> **WHAT YOU HAVE TO DO**
Find each line below that includes "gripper", then copy it.

> **DATA SHOWN**
____________________
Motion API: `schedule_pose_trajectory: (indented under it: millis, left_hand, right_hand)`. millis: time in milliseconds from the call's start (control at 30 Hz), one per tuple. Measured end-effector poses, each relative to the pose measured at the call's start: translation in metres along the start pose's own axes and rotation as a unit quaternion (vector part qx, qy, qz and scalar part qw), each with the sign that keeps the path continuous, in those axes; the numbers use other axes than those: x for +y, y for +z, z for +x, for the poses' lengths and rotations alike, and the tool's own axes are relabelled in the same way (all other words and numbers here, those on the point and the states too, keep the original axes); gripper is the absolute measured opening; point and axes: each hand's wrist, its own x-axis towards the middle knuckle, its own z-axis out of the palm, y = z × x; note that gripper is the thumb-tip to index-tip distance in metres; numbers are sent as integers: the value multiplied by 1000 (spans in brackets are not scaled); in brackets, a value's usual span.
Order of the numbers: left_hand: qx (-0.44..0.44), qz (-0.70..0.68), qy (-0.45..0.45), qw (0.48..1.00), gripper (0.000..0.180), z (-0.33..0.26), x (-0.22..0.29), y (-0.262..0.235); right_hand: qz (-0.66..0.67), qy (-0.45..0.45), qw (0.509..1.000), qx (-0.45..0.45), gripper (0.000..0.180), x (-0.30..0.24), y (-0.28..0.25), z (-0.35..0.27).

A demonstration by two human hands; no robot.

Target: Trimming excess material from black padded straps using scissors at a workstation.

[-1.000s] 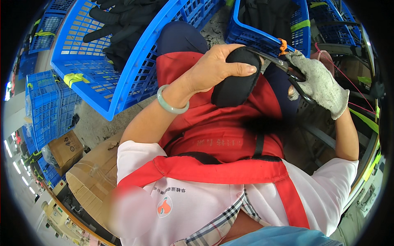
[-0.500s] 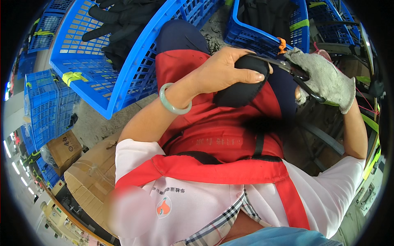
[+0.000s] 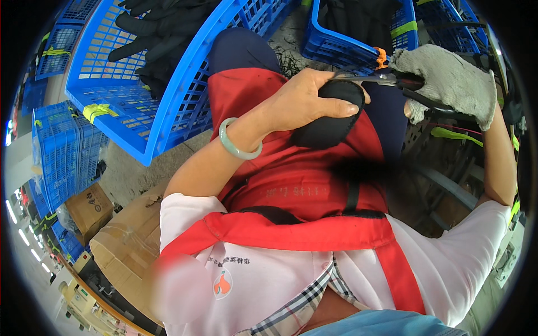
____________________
> **WRITTEN ANSWER**
Motion API: `schedule_pose_trajectory: (indented under it: millis, left_hand, right_hand)`. millis: time in milliseconds from the call's start (control at 30 Hz), one per tuple. Measured end-effector poses, each relative to the pose measured at the call's start: translation in metres along the start pose's own axes and rotation as a unit quaternion (vector part qx, qy, qz and scalar part qw), each with the sign that keeps the path continuous, in those axes; the numbers use other axes than those: x for +y, y for +z, z for +x, for the poses' lengths and rotations alike, and the tool's own axes are relabelled in the same way (all other words and numbers here, those on the point and the states too, keep the original axes); gripper is the absolute measured opening; point and axes: each hand's wrist, its own x-axis towards the middle knuckle, its own z-axis out of the palm, y = z × x; note that gripper is the thumb-tip to index-tip distance in metres; numbers are sent as integers: the value multiplied by 1000 (spans in brackets are not scaled); in brackets, a value's usual span.
Order of the numbers: left_hand: qx (-0.44..0.44), qz (-0.70..0.68), qy (-0.45..0.45), qw (0.48..1.00), gripper (0.000..0.180), z (-0.33..0.26), x (-0.22..0.29), y (-0.262..0.235); right_hand: qz (-0.66..0.67), qy (-0.45..0.45), qw (0.509..1.000), qx (-0.45..0.45), gripper (0.000..0.180), x (-0.30..0.24), y (-0.28..0.25), z (-0.35..0.27).

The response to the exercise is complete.